Thursday, August 23, 2018

NASA looks to build a robot that can search other planets for bacteria

Image Credit: NASA
Via engadget.com by Mallory Locklear

While NASA's rovers have looked for signs of life outside of our world, they haven't searched for life directly. But Melissa Floyd, a scientist at NASA's Goddard Space Flight Center, is working on a device that might change that. She wants to build an instrument that could look through soil and rock samples for evidence of bacteria or another type of single-celled microorganism called archaea. These organisms are thought to have been the first to appear on Earth and Floyd began to wonder if maybe life on nearby planets evolved like it did on our own. "I had this idea, actually a major assumption on my part: what if life evolved on Mars the same way it did here on Earth? Certainly, Mars was bombarded with the same soup of chemistry as Earth," Floyd said in a statement.

But looking directly for life on another planet isn't easy. And the major challenge here is to develop a machine and a protocol that can effectively replicate what scientists do here on Earth. Floyd believes that a technique called fluorescent in situ hybridization is the best option for this project, and she's working on automating that process.

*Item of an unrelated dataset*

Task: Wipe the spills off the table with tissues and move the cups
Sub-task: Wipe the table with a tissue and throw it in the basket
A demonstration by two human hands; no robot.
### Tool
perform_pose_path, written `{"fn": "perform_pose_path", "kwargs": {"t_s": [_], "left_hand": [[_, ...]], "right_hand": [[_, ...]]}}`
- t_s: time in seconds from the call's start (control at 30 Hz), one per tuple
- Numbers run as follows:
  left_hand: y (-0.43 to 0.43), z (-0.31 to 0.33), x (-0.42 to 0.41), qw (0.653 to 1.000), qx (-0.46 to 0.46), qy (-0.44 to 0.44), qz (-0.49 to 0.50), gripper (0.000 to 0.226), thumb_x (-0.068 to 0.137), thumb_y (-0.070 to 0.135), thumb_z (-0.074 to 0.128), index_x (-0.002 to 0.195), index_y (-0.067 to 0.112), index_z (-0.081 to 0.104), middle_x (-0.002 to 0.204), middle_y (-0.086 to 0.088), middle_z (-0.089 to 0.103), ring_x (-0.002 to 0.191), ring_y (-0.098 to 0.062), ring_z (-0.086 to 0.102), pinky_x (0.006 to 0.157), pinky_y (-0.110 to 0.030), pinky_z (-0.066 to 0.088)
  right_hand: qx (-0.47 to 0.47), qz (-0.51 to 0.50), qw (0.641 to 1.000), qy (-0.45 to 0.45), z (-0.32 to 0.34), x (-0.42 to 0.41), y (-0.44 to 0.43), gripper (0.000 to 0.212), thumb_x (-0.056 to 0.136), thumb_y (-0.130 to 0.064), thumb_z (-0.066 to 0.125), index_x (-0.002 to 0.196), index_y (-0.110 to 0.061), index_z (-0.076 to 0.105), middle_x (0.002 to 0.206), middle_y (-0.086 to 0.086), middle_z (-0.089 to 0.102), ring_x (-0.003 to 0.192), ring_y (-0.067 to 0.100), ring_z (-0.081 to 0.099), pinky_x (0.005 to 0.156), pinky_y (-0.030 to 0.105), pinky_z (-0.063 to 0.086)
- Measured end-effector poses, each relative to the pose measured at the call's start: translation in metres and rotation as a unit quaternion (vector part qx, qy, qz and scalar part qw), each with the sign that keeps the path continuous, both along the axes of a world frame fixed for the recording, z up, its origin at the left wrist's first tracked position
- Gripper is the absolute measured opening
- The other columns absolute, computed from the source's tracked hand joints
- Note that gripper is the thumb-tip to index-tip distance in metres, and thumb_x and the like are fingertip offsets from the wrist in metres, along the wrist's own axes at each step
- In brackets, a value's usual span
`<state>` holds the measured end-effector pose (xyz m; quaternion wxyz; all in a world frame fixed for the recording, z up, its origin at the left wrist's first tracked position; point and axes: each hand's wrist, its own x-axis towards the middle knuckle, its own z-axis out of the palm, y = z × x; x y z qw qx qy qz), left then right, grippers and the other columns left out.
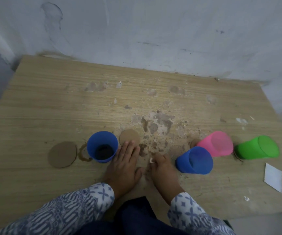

When a scientist uses this particular technique, they have to put a sample of something on a slide, treat the cells of that sample to make them permeable, add a molecular probe that will attach to certain sequences of DNA or RNA in the cell, heat the sample and then look at it under a microscope. And those are just the main steps -- there are a number of others in this process. "I'm trying to determine whether I can do the same thing with a robot," said Floyd.

If such a robot can be engineered, NASA could then send it on its own or as part of a rover to another planet or moon in our solar system. It may seem like a tall order, but it could give scientists another powerful tool with which to search for extraterrestrial life. Floyd notes that her assumption about how life formed elsewhere in our solar system could be wrong. "But how do we know," she asked. "We've never looked."